There’s no question that the fear of vulnerability creates organizational misunderstanding, fancy footwork and malaise, resulting in a great deal of skilled incompetence. People work very hard to manage potential minefields, personal or group responsibilities, personal or group embarrassment and conflicts, all for the sake of avoiding blowups. In their refusal to ask the important questions that might threaten or embarrass, the entire system suffers.
To be identified as a leader, fearlessly vulnerable and willing to ask advice, a different reality structure–a mindset toward continual growth–is required, as well as an “openness to experience,” a major personality characteristic. Openness to experience reflects the degree of intellectual curiosity and preference for novelty. People with a high openness to experience typically pursue self-actualization. Those two fundamentals set you up for help-seeking, and the development of what we call the vulnerability skills–a unique set of competencies. Although all of the skills are learnable, we find nearly all professionals need to beef up the skill set. Since much of the skill language is bantered about in business, most think they get it and can access these skills readily. That is definitely not the case. Done well, all of these skills have a degree of surprising complexity.
The vulnerability skills
The act of vulnerability has one overall competency—seeking advice in the form of questioning. Although questioning is always taught as the means for gaining the information needed, done well it functions to do a lot more than that. When issues are complex, it takes really astute questions for collaboration and information. But intelligent people respond emotionally to savvy questions. Indeed, you can tell a lot more about a person by the questions they ask than the answers they give. Thoughtful questions tend not to be merely about information but ask the respondent to make judgments about information. Ultimately, the person who is very good at asking such astute questions and engaging another in conversation develops “pull.” People want to be around a person like that.
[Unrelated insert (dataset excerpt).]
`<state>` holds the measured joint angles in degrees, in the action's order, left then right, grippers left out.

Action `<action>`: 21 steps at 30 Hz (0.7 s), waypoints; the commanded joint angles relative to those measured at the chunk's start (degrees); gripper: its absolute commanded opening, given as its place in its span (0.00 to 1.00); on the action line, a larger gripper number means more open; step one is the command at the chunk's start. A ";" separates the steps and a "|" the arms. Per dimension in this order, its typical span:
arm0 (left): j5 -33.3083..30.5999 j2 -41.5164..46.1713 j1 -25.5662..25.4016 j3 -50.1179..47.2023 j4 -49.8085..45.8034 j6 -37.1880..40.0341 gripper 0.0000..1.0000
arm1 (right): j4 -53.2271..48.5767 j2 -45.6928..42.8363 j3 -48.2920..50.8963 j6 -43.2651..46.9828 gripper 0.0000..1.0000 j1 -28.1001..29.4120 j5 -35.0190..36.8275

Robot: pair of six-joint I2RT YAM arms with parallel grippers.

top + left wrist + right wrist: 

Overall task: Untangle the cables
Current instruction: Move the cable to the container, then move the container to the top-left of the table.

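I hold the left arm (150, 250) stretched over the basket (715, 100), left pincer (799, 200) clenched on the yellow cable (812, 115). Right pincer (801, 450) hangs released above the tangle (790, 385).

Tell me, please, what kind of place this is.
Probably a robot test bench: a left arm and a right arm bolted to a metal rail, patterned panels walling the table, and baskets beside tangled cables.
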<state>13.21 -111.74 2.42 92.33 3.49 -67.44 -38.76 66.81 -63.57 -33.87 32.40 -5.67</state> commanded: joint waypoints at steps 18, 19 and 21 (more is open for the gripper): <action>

They want to get to know them, become a friend or colleague, want to understand their brilliance and deep smarts, even access their knowledge-base for themselves.
There is a cycle of skills related to smart questioning.
- Metacommunication: explaining why you’re asking the question to the person from whom you need the answer. It’s talk about your talk.
- Active listening: this competency includes the basic skills of iteration and paraphrasing, but goes beyond them to different levels of meaning, beginning with the linguistic, and proceeding to non-linear interpretative messages as well as the relational.
- Iteration: willingness and ability to rephrase, reframe or iterate the question if it’s not understood or the answer is inadequate or incomplete.
- Parroting and paraphrasing: repeating and/or explaining what you’ve heard or understood.
- Humor: particularly the self-deprecating.
- Confidence: refusal to be cowed by insecurities along with a strong sense of the importance or necessity of your questioning.
All of us, as individuals and groups, have a number of critical issues, knowledge-bases, and relationships that limit our effectiveness. Things happen too fast. The pressure for results is too great. The potential for misunderstanding is almost unlimited. The fear that arises in people at the thought of asking questions, revealing ignorance or slowing down processes is too overwhelming. But the practice of seeking information, advice, counsel and revealing our vulnerability is a powerful panacea—a magic bullet–for business and life.